- Directed by: Isabelle Lavigne Stéphane Thibault
- Produced by: Lucie Lambert
- Starring: Reda Ibrahim Mohamed Ali; Hind Said Samir Sayed; Amira Said Samir Sayed; Bossy Said Samir Sayed;
- Edited by: René Roberge
- Release date: 2011;
- Running time: 81 minutes
- Countries: Canada Egypt
- Language: Arabic

= At Night, They Dance =

At Night, They Dance (La nuit, elles dansent) is a Canadian documentary film, released in 2011. Directed by Isabelle Lavigne and Stéphane Thibault, the film profiles a group of belly dancers in Cairo, Egypt.

The film won the Special Jury Prize (Canadian Feature) at the 2011 Hot Docs Canadian International Documentary Festival, and the Genie Award for Best Feature Length Documentary at the 32nd Genie Awards.

==Director==
Isabelle Lavigne is a Canadian film director known or her previous film J.U.I.C.E, which tackled similar themes dealing with the male social sphere and how women interact with male authority. The film won several awards. After turning 30 and becoming a mother, Lavigne became increasingly interested in women's issues.

==Synopsis==
The movie follows the lives of a family of belly dancers living in a small Egyptian neighborhood in Cairo. Reda is the matriarch of the family who passes down her knowledge of the art of belly dancing to each of her children. Her husband died less than a year prior to the making of the documentary, so the viewer sees her in a state of mourning and uncertainty. She represents the authoritative figure, but her seven children often test the boundaries of her power. Each of her children contributes to the family profession through performing at local events, learning the trade during the day, or in the case of her younger son, watching the process of knowledge transition from generation to generation. Only three of her daughters currently perform, typically for all-male audiences. The documentary follows their journeys, from their household to the stage.

The documentary is expository and as such does not include commentary from the director. However, the cameras catch moments of questioning and contention between accepted social morality and the belly dancing profession. Reda's oldest daughter, Amina, longs to marry one of the male assistants who helps them travel to and from shows, but he is unwilling to marry someone who dances for a living. Moments such as these emphasize the complex social norms that belly dancing serves to uphold and destroy. Unlike famous belly dancers in the region, Reda's daughters dress in more revealing clothing and perform with multiple men surrounding them on stage, indicating the different registers of the dancing style. This distinction is also made evident by the arrest Reda's younger daughter, Hind, while returning from a performance. When stopped by the police and made to reveal the costume beneath her gallibiya, she is arrested for being a belly dancer at the age of sixteen. In recalling the episode, the daughter recounts their treatment of her as if she were a prostitute.

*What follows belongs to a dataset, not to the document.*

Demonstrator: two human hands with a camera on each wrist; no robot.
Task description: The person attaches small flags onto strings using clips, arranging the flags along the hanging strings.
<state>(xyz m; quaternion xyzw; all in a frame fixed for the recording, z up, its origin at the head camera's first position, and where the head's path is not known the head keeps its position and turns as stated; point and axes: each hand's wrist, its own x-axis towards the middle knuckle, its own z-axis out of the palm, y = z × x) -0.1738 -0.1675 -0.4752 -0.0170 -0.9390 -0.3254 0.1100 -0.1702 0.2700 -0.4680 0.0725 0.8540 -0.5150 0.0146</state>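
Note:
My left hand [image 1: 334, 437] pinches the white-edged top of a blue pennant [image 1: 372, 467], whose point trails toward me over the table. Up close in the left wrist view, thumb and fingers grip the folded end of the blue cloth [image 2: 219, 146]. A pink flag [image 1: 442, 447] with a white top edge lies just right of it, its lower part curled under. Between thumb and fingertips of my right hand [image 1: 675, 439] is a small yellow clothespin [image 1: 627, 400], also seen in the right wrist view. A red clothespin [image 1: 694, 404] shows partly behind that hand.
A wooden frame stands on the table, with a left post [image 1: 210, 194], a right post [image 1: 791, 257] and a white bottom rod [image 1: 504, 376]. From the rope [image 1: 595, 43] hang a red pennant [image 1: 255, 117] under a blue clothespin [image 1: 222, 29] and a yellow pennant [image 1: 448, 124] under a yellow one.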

Tensions surrounding the legitimacy of the belly dancing profession in Egyptian culture, in relationship to individual aspirations for success and love, dominate the film. Reda's daughters forge romantic relationships with clients they meet as viewers watch them navigate these interactions, reconciling the sexualized nature of their work with their feelings for their romantic interests. Furthermore, the film expands the scope of its representation of female-male relationships by containing several scenes in which viewers see the isolation of female characters or their assertion of dominance in a space. For example, there are several shots of the dancers preparing for their performances near the stage in which we see them completely surrounded by onlooking men. Alternatively, in Reda's household, we see men coming to hire her daughters, deferring to her authority over the family business. Director Isabelle Lavigne uses this film to ask, "How does our environment make us what we are? Who shapes the dreams that we think are ours? How much space is left for being yourself?"

==Reception==
The film has not been widely screened in Egypt, but has been lauded by international audiences. Variety magazine finds that the cinematography was able to capture beautiful shots and sounds in cramped spaces while maintaining an atmosphere of ease and authenticity amongst those filmed. Hot Docs echoes these sentiments on cinematography, stating that the film captures "breathtaking images."